» **Exercise objective**:
After the line containing "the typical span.", write nothing more; before it, reproduce every line of the material below exactly, starting with the first.

:::

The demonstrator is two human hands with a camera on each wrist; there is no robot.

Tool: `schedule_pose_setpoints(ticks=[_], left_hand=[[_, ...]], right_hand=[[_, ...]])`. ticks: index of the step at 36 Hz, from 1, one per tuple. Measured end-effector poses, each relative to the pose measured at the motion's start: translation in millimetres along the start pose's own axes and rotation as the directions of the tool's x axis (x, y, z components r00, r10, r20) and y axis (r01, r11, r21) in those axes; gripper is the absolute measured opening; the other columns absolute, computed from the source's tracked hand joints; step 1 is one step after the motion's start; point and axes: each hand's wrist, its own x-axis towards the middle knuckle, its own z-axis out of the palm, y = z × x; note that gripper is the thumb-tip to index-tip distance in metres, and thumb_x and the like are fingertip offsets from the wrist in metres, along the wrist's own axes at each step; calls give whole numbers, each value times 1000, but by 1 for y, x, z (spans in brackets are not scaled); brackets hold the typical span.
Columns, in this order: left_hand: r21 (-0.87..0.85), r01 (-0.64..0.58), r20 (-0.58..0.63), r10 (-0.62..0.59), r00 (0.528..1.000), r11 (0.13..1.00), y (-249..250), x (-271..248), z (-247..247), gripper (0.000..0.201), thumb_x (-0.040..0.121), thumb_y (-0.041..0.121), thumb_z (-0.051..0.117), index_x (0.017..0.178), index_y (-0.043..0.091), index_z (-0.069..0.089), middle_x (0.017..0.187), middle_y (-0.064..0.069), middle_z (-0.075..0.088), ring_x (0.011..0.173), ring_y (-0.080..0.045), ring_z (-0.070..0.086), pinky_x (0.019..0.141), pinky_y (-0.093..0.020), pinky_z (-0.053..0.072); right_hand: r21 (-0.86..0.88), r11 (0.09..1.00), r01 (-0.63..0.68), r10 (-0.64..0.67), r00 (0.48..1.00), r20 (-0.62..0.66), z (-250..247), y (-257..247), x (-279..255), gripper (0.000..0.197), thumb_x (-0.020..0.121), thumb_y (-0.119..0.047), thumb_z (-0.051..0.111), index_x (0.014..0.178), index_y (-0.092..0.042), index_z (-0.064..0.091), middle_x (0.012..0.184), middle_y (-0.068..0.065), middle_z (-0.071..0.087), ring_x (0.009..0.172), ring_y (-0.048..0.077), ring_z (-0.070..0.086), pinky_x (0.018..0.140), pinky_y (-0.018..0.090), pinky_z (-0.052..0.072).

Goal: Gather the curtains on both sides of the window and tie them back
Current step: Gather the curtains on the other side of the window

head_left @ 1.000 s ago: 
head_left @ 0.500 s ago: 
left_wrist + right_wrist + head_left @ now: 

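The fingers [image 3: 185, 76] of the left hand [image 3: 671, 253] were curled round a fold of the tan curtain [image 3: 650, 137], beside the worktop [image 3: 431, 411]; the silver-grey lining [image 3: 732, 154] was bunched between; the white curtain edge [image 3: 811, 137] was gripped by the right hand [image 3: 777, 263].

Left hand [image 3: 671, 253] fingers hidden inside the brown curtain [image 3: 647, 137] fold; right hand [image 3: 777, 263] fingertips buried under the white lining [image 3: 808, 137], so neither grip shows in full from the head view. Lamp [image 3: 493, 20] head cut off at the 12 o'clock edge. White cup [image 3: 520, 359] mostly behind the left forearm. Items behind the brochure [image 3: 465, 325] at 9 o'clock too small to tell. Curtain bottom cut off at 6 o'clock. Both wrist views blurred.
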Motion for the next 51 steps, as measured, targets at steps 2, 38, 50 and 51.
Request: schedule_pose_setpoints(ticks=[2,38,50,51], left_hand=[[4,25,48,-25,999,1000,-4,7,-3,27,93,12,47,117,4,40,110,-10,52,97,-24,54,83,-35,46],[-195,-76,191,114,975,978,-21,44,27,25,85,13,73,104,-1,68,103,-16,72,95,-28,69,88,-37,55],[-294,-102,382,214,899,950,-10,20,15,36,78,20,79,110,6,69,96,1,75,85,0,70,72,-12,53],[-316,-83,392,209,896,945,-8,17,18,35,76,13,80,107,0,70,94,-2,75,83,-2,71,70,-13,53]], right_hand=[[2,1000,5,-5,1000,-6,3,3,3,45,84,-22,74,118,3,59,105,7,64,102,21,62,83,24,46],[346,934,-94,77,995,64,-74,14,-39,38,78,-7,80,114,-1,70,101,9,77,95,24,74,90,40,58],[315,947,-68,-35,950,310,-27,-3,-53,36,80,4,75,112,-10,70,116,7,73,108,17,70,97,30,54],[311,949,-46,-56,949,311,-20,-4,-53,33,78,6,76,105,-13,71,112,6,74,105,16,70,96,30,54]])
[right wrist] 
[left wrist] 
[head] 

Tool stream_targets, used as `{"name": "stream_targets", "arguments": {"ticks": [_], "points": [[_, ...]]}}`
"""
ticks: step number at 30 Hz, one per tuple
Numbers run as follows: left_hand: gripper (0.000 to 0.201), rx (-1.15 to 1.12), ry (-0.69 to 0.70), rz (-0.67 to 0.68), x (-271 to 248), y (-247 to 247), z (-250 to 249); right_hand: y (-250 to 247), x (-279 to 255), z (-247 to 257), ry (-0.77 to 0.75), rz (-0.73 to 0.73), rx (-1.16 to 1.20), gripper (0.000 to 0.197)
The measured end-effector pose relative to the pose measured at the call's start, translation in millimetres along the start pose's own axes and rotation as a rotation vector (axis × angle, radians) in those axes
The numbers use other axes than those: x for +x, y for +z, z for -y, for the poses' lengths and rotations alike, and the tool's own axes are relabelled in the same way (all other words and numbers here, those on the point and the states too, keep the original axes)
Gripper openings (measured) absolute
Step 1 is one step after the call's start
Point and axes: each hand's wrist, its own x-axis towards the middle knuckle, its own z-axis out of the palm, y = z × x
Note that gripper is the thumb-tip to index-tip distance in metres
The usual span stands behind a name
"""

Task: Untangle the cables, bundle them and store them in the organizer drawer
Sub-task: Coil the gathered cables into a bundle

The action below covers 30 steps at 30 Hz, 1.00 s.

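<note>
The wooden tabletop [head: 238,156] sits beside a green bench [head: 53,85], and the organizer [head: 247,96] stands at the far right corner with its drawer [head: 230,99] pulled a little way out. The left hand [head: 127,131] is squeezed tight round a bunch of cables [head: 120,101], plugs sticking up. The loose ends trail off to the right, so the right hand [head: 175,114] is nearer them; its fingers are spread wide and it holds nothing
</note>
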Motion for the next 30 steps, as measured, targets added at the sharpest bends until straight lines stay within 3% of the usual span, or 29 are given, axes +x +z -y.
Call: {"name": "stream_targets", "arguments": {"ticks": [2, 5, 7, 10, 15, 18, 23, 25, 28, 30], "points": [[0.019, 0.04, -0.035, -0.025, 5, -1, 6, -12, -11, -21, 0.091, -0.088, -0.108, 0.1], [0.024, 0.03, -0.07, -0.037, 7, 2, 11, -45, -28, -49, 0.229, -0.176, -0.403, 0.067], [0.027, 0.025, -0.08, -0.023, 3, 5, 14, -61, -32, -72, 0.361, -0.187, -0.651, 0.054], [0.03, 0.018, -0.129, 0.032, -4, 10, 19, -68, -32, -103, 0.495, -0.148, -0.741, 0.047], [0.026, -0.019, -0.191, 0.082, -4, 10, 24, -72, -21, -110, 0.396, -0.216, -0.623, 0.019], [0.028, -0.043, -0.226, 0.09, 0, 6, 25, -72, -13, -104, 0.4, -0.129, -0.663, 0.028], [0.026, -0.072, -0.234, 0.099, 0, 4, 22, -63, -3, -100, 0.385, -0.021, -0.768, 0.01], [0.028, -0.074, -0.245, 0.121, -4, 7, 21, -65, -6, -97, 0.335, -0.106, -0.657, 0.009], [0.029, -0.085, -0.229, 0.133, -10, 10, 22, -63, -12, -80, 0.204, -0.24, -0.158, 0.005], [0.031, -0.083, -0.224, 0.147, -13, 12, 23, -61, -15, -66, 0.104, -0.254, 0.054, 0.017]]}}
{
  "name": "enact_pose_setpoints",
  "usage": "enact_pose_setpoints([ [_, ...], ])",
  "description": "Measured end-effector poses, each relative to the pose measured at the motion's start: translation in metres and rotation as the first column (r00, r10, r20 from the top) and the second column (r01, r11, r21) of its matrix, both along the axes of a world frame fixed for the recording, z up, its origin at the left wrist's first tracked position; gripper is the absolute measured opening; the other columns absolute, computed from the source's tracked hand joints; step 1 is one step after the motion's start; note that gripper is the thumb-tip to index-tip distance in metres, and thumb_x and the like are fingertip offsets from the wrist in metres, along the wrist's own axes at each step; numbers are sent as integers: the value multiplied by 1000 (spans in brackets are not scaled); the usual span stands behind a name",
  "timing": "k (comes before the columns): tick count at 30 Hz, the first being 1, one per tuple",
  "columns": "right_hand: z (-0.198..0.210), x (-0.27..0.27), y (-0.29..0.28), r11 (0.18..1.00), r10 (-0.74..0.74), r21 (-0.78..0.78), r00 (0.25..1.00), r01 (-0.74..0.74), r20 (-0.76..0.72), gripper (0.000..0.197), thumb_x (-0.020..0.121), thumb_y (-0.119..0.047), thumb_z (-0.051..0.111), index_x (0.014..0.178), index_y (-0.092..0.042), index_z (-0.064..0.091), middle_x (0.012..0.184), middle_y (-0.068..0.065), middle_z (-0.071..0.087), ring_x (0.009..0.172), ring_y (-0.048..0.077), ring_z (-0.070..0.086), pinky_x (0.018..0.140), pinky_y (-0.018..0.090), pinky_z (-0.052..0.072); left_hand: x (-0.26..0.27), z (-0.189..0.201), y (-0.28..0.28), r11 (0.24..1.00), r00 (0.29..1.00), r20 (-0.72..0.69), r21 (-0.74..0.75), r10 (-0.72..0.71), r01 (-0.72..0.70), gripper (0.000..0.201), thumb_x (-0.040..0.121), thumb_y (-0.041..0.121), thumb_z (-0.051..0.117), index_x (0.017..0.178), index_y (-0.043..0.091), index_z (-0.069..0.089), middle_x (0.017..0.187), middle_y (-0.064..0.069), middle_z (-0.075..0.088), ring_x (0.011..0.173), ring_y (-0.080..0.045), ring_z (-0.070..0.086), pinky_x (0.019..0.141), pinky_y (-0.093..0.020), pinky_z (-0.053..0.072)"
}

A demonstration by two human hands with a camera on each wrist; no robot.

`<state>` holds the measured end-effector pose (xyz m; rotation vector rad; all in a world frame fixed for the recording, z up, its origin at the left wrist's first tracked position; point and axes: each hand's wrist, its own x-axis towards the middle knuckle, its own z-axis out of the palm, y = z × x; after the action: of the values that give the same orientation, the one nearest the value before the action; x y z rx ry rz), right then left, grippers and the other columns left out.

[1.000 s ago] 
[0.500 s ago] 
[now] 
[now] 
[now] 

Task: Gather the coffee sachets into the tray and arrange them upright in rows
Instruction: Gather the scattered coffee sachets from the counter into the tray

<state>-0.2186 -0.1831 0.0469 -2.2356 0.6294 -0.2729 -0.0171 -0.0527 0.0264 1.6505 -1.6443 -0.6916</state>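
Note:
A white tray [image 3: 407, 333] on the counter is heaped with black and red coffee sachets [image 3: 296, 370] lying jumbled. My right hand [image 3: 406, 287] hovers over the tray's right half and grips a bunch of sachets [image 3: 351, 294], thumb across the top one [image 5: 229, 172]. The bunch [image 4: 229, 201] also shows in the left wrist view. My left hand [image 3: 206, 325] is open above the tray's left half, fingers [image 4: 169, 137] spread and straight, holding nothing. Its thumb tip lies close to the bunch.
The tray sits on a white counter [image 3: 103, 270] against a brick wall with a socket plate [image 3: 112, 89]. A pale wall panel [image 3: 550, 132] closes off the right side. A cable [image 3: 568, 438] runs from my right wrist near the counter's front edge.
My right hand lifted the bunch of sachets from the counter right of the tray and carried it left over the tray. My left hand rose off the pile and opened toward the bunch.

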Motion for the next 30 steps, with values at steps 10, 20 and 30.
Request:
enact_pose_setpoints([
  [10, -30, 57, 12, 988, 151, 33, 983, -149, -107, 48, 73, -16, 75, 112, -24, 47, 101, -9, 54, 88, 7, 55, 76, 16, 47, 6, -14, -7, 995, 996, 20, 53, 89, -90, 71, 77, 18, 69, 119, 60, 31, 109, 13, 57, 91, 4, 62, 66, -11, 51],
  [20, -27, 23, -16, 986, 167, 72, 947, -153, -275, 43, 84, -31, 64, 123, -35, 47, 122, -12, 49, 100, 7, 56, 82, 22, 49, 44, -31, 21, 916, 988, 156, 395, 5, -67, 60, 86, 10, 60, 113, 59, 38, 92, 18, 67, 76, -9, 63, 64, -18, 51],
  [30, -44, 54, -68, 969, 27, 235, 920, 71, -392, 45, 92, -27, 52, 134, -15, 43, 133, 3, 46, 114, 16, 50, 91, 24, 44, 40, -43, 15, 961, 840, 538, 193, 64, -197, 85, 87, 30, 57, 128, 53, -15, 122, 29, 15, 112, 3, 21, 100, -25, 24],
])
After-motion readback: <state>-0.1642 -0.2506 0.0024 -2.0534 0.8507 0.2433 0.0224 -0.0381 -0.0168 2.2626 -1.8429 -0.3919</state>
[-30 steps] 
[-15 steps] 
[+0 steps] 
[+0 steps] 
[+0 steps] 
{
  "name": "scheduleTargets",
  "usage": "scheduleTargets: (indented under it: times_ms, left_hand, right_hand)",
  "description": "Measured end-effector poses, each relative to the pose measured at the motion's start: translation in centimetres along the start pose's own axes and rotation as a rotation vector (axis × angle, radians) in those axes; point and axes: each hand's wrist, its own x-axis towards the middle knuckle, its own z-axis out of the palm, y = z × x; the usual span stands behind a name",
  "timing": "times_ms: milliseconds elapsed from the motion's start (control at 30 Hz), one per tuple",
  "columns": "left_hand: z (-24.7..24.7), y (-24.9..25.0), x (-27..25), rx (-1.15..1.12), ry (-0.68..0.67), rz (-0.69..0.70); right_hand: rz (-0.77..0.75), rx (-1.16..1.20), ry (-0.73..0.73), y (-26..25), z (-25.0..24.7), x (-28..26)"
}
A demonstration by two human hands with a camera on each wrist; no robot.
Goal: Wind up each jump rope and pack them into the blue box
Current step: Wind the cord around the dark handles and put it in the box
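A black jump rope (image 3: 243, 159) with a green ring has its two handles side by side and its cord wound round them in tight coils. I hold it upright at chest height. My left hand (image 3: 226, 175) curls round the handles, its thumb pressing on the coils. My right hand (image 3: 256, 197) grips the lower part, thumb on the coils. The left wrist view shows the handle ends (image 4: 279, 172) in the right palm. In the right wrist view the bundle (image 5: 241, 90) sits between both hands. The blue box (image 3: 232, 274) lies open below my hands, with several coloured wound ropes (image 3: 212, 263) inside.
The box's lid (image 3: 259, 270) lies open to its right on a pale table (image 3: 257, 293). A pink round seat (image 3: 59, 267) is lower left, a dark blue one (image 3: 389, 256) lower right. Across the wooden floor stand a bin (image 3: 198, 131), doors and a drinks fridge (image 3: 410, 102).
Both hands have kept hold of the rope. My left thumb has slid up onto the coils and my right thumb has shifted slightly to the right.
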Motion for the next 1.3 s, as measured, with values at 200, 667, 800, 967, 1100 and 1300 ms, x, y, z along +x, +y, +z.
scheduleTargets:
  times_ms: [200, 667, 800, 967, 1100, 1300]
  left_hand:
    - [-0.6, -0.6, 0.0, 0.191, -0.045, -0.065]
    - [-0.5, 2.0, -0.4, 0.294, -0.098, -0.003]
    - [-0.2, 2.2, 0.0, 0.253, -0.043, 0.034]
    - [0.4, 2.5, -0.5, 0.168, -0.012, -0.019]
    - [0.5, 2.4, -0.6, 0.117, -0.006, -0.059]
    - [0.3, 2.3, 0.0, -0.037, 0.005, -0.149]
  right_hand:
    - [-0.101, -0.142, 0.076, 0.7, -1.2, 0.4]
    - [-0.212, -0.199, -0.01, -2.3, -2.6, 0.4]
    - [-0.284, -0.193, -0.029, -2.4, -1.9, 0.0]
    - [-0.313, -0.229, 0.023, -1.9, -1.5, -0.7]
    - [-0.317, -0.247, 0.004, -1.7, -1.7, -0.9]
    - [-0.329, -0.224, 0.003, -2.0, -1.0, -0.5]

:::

» **Expected output**:
The demonstrator is two human hands with a camera on each wrist; there is no robot.

Tool: `schedule_pose_setpoints(ticks=[_], left_hand=[[_, ...]], right_hand=[[_, ...]])`. ticks: index of the step at 36 Hz, from 1, one per tuple. Measured end-effector poses, each relative to the pose measured at the motion's start: translation in millimetres along the start pose's own axes and rotation as the directions of the tool's x axis (x, y, z components r00, r10, r20) and y axis (r01, r11, r21) in those axes; gripper is the absolute measured opening; the other columns absolute, computed from the source's tracked hand joints; step 1 is one step after the motion's start; point and axes: each hand's wrist, its own x-axis towards the middle knuckle, its own z-axis out of the palm, y = z × x; note that gripper is the thumb-tip to index-tip distance in metres, and thumb_x and the like are fingertip offsets from the wrist in metres, along the wrist's own axes at each step; calls give whole numbers, each value times 1000, but by 1 for y, x, z (spans in brackets are not scaled); brackets hold the typical span.

No more output will be added to the exercise.